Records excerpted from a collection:
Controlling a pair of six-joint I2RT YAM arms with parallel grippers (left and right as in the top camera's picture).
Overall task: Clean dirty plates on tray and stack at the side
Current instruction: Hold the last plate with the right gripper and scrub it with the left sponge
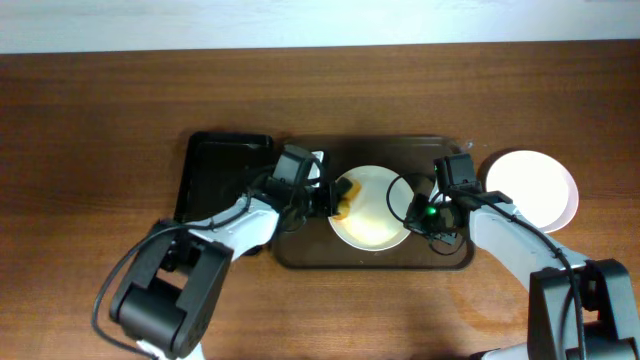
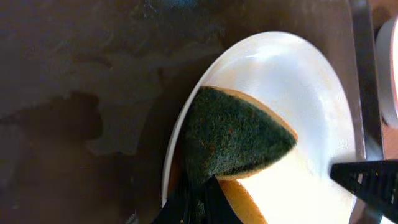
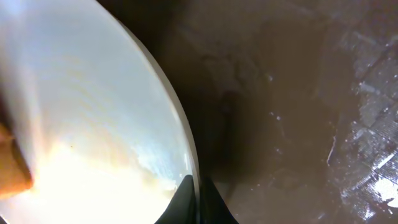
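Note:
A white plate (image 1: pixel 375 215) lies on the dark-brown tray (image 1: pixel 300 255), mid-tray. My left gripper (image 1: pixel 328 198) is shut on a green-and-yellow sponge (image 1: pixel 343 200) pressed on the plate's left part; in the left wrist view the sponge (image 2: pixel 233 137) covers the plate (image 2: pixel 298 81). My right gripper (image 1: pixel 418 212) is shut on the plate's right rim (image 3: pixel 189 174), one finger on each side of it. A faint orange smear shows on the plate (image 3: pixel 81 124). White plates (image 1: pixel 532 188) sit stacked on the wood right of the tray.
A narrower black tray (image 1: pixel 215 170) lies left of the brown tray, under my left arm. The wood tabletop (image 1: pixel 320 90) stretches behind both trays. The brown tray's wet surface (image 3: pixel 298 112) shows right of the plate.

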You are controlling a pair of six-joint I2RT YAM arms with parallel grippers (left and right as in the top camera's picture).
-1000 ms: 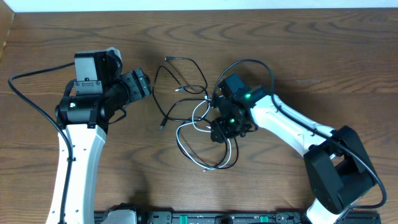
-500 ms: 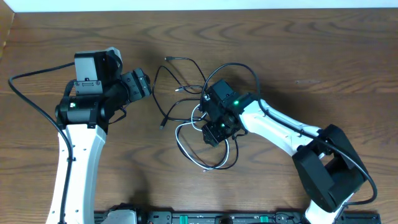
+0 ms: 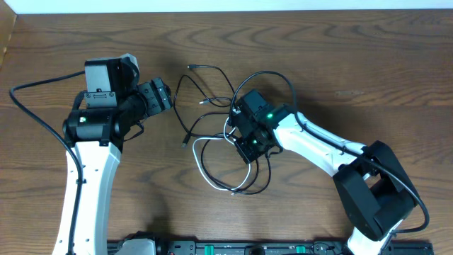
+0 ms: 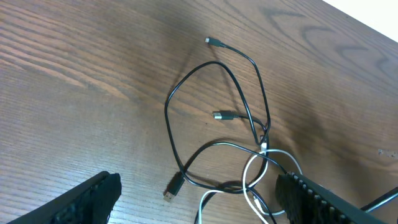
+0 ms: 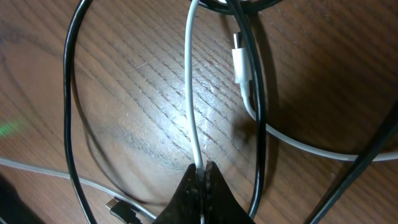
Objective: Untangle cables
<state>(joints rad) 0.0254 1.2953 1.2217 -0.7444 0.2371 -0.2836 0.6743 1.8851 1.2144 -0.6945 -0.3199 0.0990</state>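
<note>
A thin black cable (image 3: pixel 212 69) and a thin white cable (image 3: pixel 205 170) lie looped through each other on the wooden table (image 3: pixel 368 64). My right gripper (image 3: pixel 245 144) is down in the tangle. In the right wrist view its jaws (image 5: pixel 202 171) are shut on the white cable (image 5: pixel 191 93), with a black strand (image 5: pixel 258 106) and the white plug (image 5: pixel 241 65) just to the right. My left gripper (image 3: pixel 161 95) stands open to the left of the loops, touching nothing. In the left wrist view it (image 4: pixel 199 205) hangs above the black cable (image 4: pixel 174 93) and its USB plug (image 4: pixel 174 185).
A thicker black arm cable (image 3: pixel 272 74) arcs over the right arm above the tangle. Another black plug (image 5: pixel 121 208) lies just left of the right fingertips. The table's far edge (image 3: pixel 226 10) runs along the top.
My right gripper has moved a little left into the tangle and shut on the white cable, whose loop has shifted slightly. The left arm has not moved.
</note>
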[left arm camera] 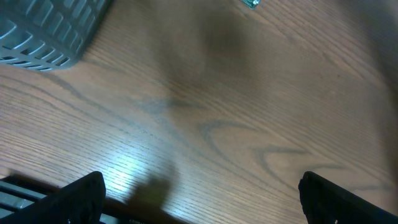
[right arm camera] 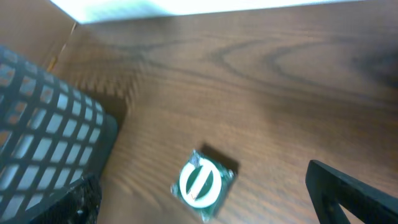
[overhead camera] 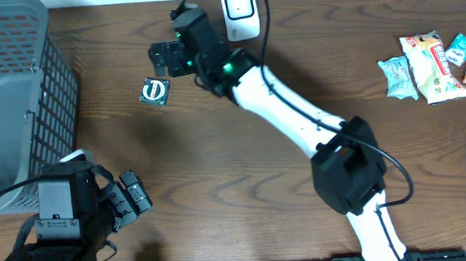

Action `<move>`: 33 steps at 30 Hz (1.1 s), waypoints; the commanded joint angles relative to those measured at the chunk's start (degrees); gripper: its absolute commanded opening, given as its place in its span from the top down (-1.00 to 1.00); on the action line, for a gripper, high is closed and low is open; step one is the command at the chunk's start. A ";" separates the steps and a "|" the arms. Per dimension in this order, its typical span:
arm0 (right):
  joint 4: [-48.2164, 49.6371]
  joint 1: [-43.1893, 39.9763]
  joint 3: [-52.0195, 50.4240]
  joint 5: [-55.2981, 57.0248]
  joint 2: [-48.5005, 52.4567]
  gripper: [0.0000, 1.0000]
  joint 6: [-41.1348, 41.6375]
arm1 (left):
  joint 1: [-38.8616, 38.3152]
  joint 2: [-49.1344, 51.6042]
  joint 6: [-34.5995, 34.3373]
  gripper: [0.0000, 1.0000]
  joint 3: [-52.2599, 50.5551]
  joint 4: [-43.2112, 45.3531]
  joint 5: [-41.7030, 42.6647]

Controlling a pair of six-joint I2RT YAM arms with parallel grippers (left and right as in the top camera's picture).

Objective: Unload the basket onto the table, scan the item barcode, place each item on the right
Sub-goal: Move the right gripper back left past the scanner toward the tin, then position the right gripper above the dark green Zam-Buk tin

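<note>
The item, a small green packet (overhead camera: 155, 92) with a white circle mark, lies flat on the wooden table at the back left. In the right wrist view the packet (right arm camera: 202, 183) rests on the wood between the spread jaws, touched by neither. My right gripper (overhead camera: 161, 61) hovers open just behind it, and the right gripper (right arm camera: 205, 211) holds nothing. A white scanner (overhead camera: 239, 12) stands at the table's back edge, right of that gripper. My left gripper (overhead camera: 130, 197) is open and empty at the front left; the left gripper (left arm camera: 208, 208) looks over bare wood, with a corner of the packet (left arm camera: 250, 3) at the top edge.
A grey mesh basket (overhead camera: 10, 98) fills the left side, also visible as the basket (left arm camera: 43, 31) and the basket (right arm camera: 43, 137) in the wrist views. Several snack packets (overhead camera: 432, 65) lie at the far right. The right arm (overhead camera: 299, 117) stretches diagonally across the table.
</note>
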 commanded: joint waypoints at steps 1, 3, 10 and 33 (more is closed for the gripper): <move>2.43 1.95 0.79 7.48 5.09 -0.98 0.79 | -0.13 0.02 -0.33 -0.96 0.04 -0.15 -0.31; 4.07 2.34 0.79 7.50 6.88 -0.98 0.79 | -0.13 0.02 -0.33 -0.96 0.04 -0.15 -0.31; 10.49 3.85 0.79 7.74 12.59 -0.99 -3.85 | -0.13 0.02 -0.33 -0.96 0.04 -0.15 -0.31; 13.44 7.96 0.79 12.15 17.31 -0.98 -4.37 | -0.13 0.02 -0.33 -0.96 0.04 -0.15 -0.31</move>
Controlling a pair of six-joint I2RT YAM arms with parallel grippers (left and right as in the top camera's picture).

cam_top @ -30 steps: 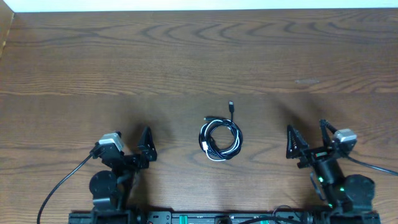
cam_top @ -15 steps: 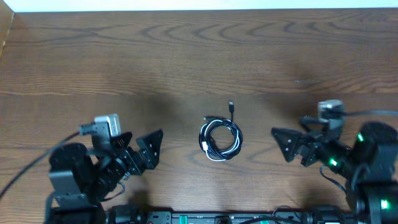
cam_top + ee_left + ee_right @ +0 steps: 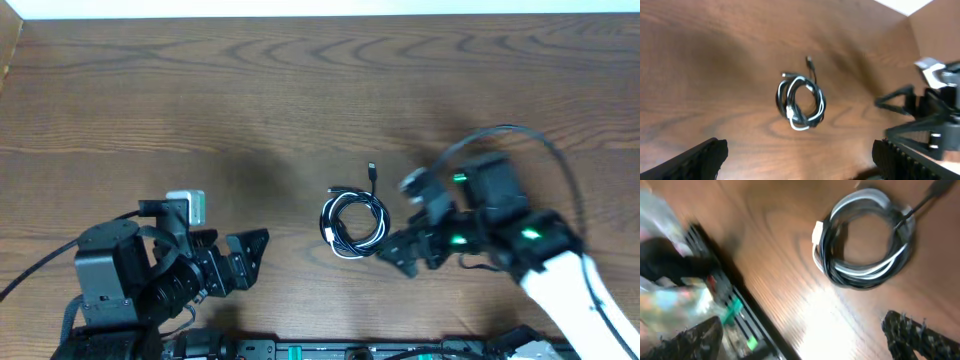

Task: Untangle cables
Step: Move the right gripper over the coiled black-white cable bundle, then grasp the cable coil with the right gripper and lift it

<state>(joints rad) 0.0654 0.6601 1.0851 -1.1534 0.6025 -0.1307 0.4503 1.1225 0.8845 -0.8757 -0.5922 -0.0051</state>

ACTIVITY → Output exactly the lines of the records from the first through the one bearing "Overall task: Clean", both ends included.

SOLUTION BELOW →
Controlling a pair of six-joint I2RT YAM arms with parallel grippers (left and right as in the top camera's picture).
Overall task: Clean dirty plates on tray and stack at the side

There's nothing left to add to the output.